What happened to the ruby? Did you pick up that 12incher?
[/quote]
Keep it on the dlow, I tried to get him to let me have him but he said that people were offering him like 900.00 for it. I got a finger chasing mac and i swear to J this will be the only piranha I have from now till it dies. Im in for the long haul with this baby, Im talking college, and further. Hes gonna best sweet. He already comes to the front of the tank when put my hand there, he isnt a mean finger chaser just yet but hes cool. His names turbo.


----------



## BRUNER247 (Jun 2, 2010)

Several times 12+ hrs. 5gal bucket with batt airstone.5gal bucket filled with tank water with airstone. Then you have 7-8 gals of aged tank water. If your worried fill two buckets full. I've hauled 6" fish in 5gal bucket 12+ hrs without airstone also. Plenty of water movement without one, unless its 100+ degrees out then definitely run a pump & wrap bucket with blanket.blanket works for winter also. Don't feed your fish for 2-3days before the move also.


----------



## bricklr (Aug 14, 2010)

Dolphinswin said:


> I got a new mac.


What happened to the ruby? Did you pick up that 12incher?
[/quote]
Keep it on the dlow, I tried to get him to let me have him but he said that people were offering him like 900.00 for it. I got a finger chasing mac and i swear to J this will be the only piranha I have from now till it dies. Im in for the long haul with this baby, Im talking college, and further. Hes gonna best sweet. He already comes to the front of the tank when put my hand there, he isnt a mean finger chaser just yet but hes cool. His names turbo.
[/quote]

Dude...I wish I could sell just one of my P's. Your changen em like underwear.


----------



## THE BLACK PIRANHA (Dec 8, 2003)

DW you sold the ruby to get a f*cking Mac are you serious. You didnt even give that fish a f*cking chance and now Im glad you didnt get my Rhom cause you are truly a f*ck tard. Thats like trading Cariba for Reds O wait you did that too. Why are you even asking us this question about trasporting your fish it will ether be dead or you will trade it for a gold fish cause it come to the top and eats pellets out of your hand. I was starting to gain my respect but you have lost it now. Why dont you just sell your fish and get a ant farm you retard.


----------



## Dolphinswin (Jun 26, 2010)

Think what you guys would like, I don't give 3 shits about what you think. I sold the damn ruby red cuz he was sold to me as a 5" and he was barely pushing 4. I got an awesome mac and Im glad I got rid of the damn rrs. I would have kept that rhom just for the sake of it being another members. Keeping small fish in big tanks isnt fun. You all have 3+ tanks so when you get a lame ass fish you can afford to keep him cuz you have 2 other cool ones right there. If i had a 40 breeder better yet a 29gal id of thrown the small ruby red in there and kept him. Say whatever you'd like, I made a mistake picking the rrs anyways. If Alex would have had a 6-7" elong like pedro I would've gotten that. Only reason I didnt get a larger elong is because pedro would probably posion my fish. So there you go think what you want, you guys are the real keepers with 4 plus tanks and having good and bad piranha. I'd love to see how you'd react when you had 1 75gal and the smallest fish that you had didnt even use 1/4th the tank. Im glad i got the mac so F off. There fish people not dogs, trade sell till you get the one you want.


----------



## FEEFA (Nov 19, 2007)

At least he kept the ruby longer than the first mac this time.

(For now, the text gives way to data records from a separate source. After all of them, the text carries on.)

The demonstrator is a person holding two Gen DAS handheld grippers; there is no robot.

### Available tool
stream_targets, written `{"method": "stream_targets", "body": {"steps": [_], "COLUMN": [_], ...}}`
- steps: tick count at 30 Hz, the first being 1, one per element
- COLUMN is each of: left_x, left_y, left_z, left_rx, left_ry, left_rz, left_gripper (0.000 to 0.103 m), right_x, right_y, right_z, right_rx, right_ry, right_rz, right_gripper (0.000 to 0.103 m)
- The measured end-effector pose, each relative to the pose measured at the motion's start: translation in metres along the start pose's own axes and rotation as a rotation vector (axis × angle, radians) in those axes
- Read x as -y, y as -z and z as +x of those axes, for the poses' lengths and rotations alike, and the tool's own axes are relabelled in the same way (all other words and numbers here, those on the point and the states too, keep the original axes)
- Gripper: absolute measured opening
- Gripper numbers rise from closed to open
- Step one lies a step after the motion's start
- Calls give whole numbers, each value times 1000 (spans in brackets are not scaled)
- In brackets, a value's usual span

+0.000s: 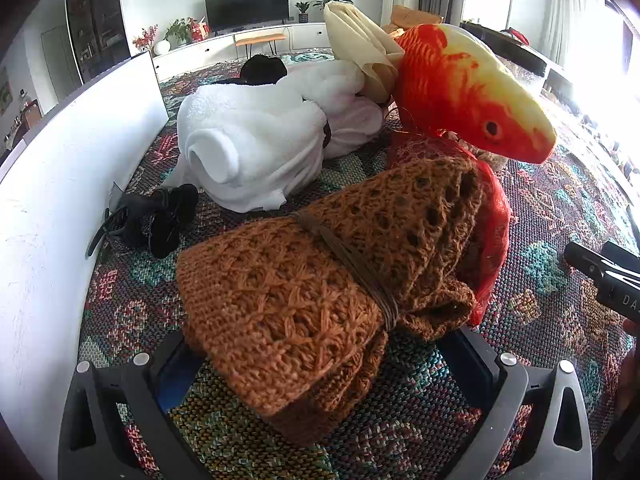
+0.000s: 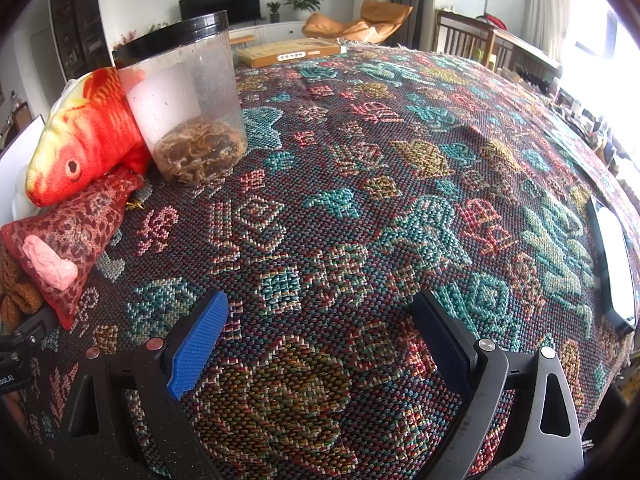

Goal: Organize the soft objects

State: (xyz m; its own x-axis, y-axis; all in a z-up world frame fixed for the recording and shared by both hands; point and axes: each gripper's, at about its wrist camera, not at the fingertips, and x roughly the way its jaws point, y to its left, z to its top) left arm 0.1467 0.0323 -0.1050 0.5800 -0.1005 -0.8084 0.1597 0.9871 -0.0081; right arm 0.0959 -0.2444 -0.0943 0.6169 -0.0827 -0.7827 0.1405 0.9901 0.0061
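Your left tool (image 1: 324,364) is straddling the brown knitted bundle (image 1: 320,292), jaws wide; fish plush (image 1: 472,92) lying behind it. Your right tool (image 2: 320,344) is hovering wide, empty.

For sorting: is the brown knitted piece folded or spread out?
Folded. The brown knitted piece is a compact bundle with a cord tied around its middle, layers stacked at its near edge.

A coarse, open-knit brown wool bundle (image 1: 320,300), bound with matt cord, lies on the counter's (image 2: 360,160) rough woven multicolour cloth. At eleven o'clock, a fluffy white fleece (image 1: 256,136). At one o'clock, a smooth plush fish (image 1: 472,88) above red lace-like mesh (image 1: 494,216). The right gripper (image 2: 320,340) pads are ribbed matt plastic; the jar (image 2: 184,100) is cloudy clear plastic.
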Motion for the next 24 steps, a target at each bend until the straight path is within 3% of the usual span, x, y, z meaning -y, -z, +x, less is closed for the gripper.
{"method": "stream_targets", "body": {"steps": [15,24], "left_x": [0,-19], "left_y": [0,43], "left_z": [0,-33], "left_rx": [-1,-40], "left_ry": [0,9], "left_rz": [0,27], "left_gripper": [103,103], "right_x": [0,0], "right_y": [0,0], "right_z": [0,1], "right_rx": [0,0], "right_ry": [0,1], "right_rz": [0,0], "right_gripper": [95,95]}}
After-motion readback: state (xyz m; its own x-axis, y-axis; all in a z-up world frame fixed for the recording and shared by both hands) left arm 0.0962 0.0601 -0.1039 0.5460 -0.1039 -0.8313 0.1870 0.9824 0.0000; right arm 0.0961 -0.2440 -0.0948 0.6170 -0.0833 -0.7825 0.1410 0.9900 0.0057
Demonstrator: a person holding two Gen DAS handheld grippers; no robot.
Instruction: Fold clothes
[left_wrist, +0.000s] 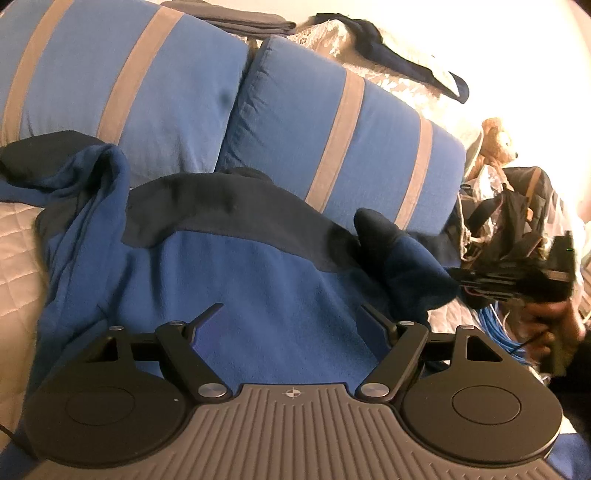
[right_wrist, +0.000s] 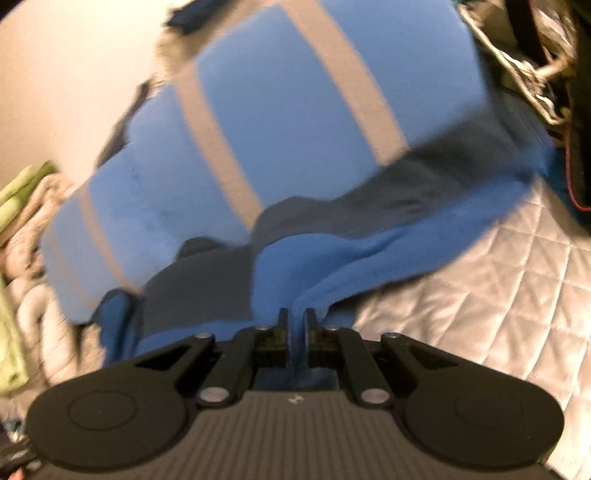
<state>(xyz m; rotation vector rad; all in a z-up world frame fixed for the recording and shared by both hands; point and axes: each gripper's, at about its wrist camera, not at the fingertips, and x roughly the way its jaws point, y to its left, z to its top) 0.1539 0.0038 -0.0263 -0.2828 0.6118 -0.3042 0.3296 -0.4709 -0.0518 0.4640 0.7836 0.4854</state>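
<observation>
Right now my right gripper (right_wrist: 295, 332) pinches the blue fleece (right_wrist: 369, 254) hem between its jaws; my left gripper (left_wrist: 291, 325) hovers open above it. A thin bite could slip.

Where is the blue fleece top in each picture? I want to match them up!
Left wrist view: the blue fleece top fills the middle, spread under the open left gripper; the right gripper pinches its edge at the right.
Right wrist view: it runs across the lower middle, its edge pinched in the shut right gripper.
Shared landmark: the blue pillow with grey stripes behind the top.
</observation>
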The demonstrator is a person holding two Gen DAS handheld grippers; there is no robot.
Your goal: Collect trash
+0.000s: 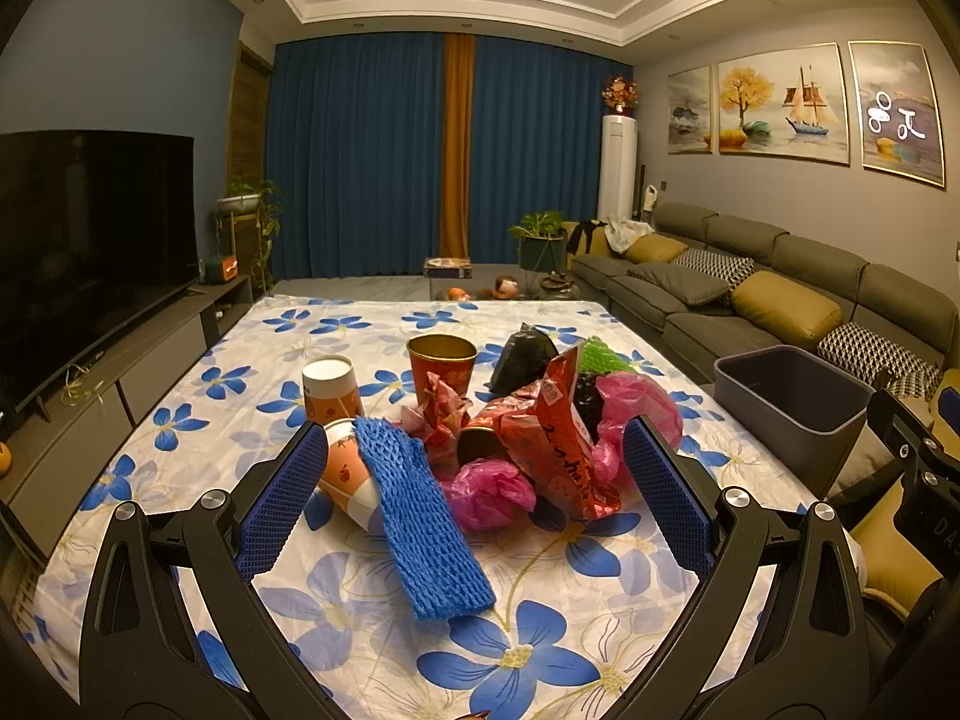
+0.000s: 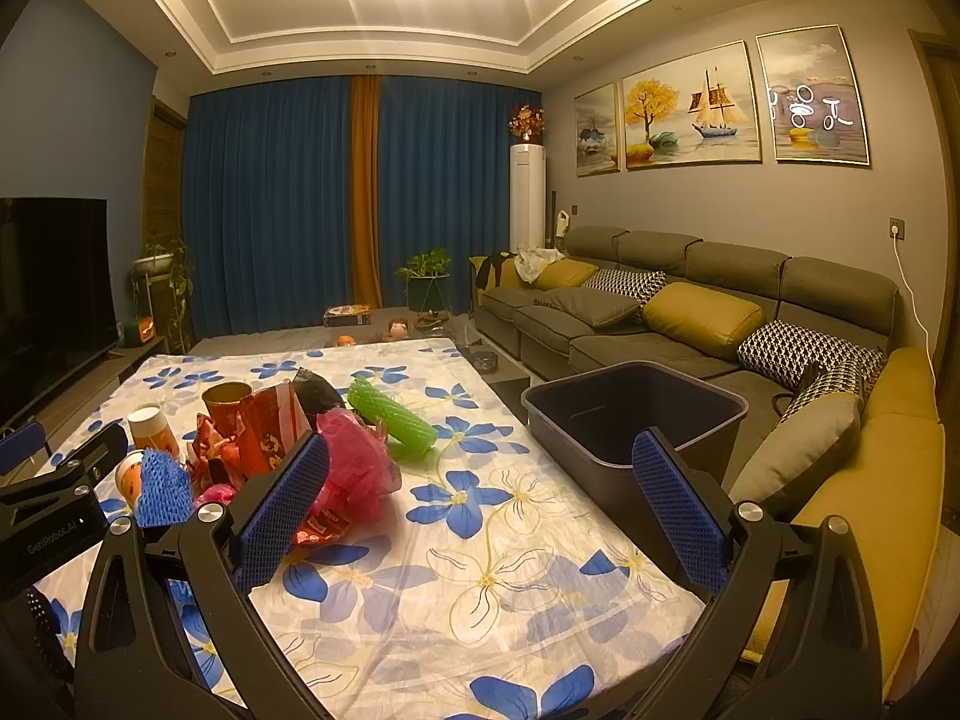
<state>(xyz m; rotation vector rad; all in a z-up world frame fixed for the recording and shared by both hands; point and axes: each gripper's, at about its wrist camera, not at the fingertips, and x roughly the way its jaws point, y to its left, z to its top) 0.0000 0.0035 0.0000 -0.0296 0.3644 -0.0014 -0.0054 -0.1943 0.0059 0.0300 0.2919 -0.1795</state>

And dont worry dolphin, I'll keep it on the "down low"


----------



## Dolphinswin (Jun 26, 2010)

FEEFA said:


> At least he kept the ruby longer than the first mac this time.
> 
> And dont worry dolphin, I'll keep it on the "down low"


your the last to be talking about fish changes. With an awesome mac shoal like you had how could you go wrong? Yea about that....


----------



## THE BLACK PIRANHA (Dec 8, 2003)

You will never det waht you want cause you have no clue what you want. And these fish are more than just fish to 80% of the members here. Also I have a 5" rhom thats in a 50b in my living room that rarely comes out of his corner and I have had him since he was under 1". All my other tanks are in my basement with more lively fish than him but he is the one I chose to have in my living room.


----------



## Smoke (Sep 8, 2010)

So where's the pics of this finger chasing demon Mac? I'm curious to see it.


----------



## Dolphinswin (Jun 26, 2010)

THE BLACK PIRANHA said:


> You will never det waht you want cause you have no clue what you want. And these fish are more than just fish to 80% of the members here. Also I have a 5" rhom thats in a 50b in my living room that rarely comes out of his corner and I have had him since he was under 1". All my other tanks are in my basement with more lively fish than him but he is the one I chose to have in my living room.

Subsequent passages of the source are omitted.